WebVisCrawl

Available for your own demo at PyPi!!!

pip install WebVisCrawl

The pip package exposes two executables: webviscrawler and webvisualiser. You can get info on these by running them with --help.

Source on GitHub

git clone https://github.com/atomtables/WebVisCrawl

Check out some readymade demos

Don't feel like waiting 10 hours for 80,000 hits on different websites? Here are some readymade demos from info.cern.ch:

50 URLs 100 URLs 500 URLs 1000 URLs (1.1MB) 2500 URLs (3MB) 5000 URLs (5MB) 10000 URLs (11MB) 25000 URLs (20MB) 50000 URLs (60MB) All the URLs (like 80k and 195MB) (equivalent to a memory bomb, please don't do this on a phone, even I couldn't get this open on my laptop.)

* 50,000+ samples not included due to file size and GitHub upload limits.

Running

Create a venv and install requirements.txt. Then run:

python main.py <START_URL>

Or run with -h for help.

To Visualize

Run:

python vis.py --head <START_URL>

The HTML should open in your web browser. You can also run with -h for help.

Speed Tests

Machine: MacBook Pro M2 (13in) under maximum load without IntelliJ.

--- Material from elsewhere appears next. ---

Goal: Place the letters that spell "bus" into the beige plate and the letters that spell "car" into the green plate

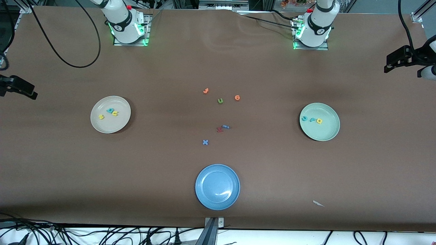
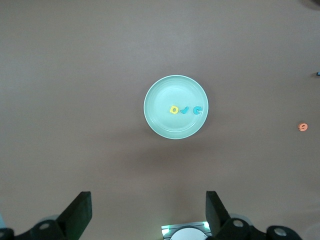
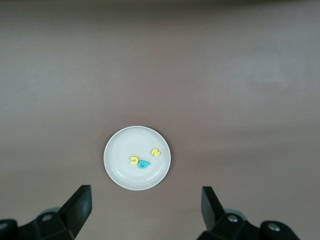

Original Implementation (Multithreading only)

Example: https://hackclub.com to three levels:

1 process:
- 76.88s, 4501 nodes, 7663 edges
- 89.53s, 4792 nodes, 8058 edges
- 92.21s, 5555 nodes, 8500 edges
- 59.06s, 4405 nodes, 7052 edges
- 90.55s, 4159 nodes, 7283 edges
2 processes:
- 50.07s, 4977 nodes, 7963 edges
- 37.63s, 2322 nodes, 3067 edges (exception in thread)
- 40.19s, 956 nodes, 1541 edges
- 38.43s, 3655 nodes, 6203 edges
- 36.08s, 1285 nodes, 1786 edges
4 processes: (data not listed)
8 processes: (data not listed)

Redesigned to use queues and centralized message handling to avoid race conditions and improve accuracy (at some speed cost). Now includes Bloom filters for fast URL deduplication.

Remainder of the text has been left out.